Different forces converged together at the end of the 1930s and led to the canonization of the System. All these forces pointed to the professionalism and a higher artistic standard of spoken drama.


## 4

But what advancement did the system bring to Yan’an and what got lost as result of this pursuit of artistic advancement? We should now turn to Hong Shen whose work on acting technics epitomized the fruit of privious theatre reform and see what is the difference between Hong and the system.


A reading of Hong Shen’s oeuvre, in particular /Basics of A Drama Director/ 戏剧导演的初步知识 /Techniques of Acting for Film and Drama/ 电影戏剧表演术, shows that Hong, by devising a whole set of acting mechanisms, meant to deploy theatre as a tool of social management and mass mobilization serving the war.


I don’t have time to delve into this but I’ll read a quote to give a basic idea:

> “Performance is nothing but to stimulate the vision and hearing of the audience; but it does fail to be named performance when to stimulate recklessly. Performance has to have a purpose: it has to grant the audience, after watching the performance, a sufficient knowledge of life; it has to guide the audience to formulate an opinion and express an attitude towards life—the part represented by the story; it has to let the audience empathize with and comprehend the people who have been shaped and fashioned by environment and society and who are currently under exploitation and painfully struggling, and hence obtain a right estimation and conclusion… Performance also has to be of methods: it behooves an actor to take a full charge of his body, to apply muscles of each of his body rationally, practice his movements and voice as he wills” (109-111).
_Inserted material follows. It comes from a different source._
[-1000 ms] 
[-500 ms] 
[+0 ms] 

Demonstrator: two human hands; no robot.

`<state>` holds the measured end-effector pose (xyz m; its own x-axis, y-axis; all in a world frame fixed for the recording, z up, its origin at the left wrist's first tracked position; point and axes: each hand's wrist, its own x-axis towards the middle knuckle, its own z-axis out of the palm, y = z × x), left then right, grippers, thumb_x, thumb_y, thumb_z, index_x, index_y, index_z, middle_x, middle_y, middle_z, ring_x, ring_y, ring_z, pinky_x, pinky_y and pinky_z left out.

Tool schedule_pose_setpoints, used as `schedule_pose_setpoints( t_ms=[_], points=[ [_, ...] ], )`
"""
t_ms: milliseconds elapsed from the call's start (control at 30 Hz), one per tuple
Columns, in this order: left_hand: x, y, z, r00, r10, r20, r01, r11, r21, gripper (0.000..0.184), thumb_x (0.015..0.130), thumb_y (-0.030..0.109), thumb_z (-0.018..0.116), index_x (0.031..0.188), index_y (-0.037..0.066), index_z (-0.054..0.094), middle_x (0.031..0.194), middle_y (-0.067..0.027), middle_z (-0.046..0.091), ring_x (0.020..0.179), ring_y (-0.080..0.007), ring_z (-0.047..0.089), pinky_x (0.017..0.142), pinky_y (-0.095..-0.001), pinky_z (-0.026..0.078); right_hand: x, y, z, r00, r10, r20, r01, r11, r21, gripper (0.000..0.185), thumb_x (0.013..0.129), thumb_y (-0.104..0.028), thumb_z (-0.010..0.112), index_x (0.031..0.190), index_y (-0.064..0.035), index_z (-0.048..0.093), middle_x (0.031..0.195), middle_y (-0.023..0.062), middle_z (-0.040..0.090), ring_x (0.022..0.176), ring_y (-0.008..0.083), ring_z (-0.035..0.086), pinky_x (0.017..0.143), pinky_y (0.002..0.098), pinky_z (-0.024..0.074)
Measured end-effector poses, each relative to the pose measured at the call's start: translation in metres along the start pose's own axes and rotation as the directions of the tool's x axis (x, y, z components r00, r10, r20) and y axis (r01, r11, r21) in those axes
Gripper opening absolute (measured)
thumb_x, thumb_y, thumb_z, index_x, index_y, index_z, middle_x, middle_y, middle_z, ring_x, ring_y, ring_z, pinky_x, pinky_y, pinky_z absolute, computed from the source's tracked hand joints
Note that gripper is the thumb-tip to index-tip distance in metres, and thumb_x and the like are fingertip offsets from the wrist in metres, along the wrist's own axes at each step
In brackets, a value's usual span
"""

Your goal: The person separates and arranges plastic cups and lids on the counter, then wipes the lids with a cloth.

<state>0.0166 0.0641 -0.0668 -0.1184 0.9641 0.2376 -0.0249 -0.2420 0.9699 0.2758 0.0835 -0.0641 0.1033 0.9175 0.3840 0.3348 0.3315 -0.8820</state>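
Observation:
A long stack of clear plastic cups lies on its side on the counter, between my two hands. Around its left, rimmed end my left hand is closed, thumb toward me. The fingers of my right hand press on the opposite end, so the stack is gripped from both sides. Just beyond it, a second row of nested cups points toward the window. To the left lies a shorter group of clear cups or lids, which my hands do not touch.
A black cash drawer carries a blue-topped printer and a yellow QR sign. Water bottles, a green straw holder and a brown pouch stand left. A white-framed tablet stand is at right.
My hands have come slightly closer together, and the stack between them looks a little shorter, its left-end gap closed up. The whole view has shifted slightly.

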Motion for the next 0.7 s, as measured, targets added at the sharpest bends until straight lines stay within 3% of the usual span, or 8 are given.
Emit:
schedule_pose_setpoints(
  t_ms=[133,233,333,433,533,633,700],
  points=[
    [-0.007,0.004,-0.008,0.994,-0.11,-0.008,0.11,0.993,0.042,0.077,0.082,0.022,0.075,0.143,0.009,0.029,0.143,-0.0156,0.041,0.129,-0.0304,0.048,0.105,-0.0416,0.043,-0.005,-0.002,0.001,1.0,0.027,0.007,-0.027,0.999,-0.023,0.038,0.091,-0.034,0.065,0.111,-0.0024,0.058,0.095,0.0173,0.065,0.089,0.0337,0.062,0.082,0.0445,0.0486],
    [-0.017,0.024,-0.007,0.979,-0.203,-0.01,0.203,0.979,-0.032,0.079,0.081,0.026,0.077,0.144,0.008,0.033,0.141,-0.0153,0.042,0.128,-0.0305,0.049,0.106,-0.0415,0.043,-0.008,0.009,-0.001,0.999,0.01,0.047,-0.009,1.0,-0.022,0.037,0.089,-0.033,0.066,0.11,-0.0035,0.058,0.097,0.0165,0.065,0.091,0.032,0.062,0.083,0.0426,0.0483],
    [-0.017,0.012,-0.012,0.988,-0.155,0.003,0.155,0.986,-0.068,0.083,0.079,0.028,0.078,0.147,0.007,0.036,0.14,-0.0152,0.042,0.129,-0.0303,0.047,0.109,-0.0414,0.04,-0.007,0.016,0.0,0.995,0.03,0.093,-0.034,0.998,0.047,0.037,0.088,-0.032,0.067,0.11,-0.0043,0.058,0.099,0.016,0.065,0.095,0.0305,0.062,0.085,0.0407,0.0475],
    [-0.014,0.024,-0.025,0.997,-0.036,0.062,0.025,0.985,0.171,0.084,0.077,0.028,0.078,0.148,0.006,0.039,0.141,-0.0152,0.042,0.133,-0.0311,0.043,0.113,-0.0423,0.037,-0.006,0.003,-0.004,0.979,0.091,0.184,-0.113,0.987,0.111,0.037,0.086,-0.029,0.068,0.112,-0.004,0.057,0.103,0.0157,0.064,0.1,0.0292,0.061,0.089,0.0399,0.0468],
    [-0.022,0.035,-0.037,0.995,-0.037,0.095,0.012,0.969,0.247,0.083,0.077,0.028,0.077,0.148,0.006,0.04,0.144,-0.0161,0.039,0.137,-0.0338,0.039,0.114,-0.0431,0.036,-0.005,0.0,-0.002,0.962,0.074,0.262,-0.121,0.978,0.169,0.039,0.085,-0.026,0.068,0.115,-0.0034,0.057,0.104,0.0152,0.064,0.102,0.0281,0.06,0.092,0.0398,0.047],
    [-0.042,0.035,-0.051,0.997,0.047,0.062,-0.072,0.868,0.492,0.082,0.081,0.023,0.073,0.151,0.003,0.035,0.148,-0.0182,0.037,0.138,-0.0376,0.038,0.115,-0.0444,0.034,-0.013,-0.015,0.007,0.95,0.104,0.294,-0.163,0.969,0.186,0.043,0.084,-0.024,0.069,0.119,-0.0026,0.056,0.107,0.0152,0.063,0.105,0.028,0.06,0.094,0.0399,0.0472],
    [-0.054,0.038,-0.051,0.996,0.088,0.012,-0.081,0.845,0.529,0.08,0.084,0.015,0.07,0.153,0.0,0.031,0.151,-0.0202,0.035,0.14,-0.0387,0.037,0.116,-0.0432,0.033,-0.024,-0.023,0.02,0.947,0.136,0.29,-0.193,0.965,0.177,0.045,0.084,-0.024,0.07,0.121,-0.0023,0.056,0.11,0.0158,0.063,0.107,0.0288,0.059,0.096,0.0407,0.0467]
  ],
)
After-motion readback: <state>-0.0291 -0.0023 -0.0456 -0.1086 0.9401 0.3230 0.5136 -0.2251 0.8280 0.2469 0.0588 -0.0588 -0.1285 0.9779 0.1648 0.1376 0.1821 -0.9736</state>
You can see in these pictures, for example, how Hong’s mechanism works. If you wanna perform… you have to… 

Hong inherited from traditional Chinese operas the idea of movement formulas but based all acting paradigms on certain scientific knowledges of psychology, linguistics, physiology, etc.


The set of mobilizing mechanism was abandoned at Luyi in Yan'an upon the introduction and canonization of the Stanislavsky system. For example, Rapoport’s “The Art of Acting” outlined notes on an actor’s self-concentration of attention, the inner life and motive forces of the character, and a section on “public solitude.” Zakhava called in his piece for unquestionable honesty, integrity and inner justification for every moment on stage. We can see that a lot of things Hong had called for were changed. The spectator centered theater was switched to an actor-center one. The actor needs to reproduce an emotion not by following a paradigm and strike a physical posture but by recalling a similar emotional experience from his own past so the emotion reproduced would make the actor live his part. Guided by this principle, the acting training came to, first, depend totally on an actor’s mental work on his own. 


Zhang Shuihua’s recollection is extremely revealing at this point. He says: 

> Textbooks of Yan’an Luyi at that time chiefly included A Course in Performance… and Stanislavsky’s An Actor Prepares… we… conducted actor training based on these [materials], practicing /shenyou/ 神游 and working our imagination out.” 


Zhang uses shenyou—wandering in mind, a term dating back to the Taoist classic Liezi—to describe what the rehearsal looked like in Yan’an at that time. It on the one hand vividly demonstrates the system's emphasis on an actor’s resort for expression approaches into his own experience and imagination, and on the other hand shows how disparate the method is from Hong Shen’s definition of theatre as a direct mimesis, “an interpretation, record and reflection of life… by a few impersonators’ imitating” (1937, 1).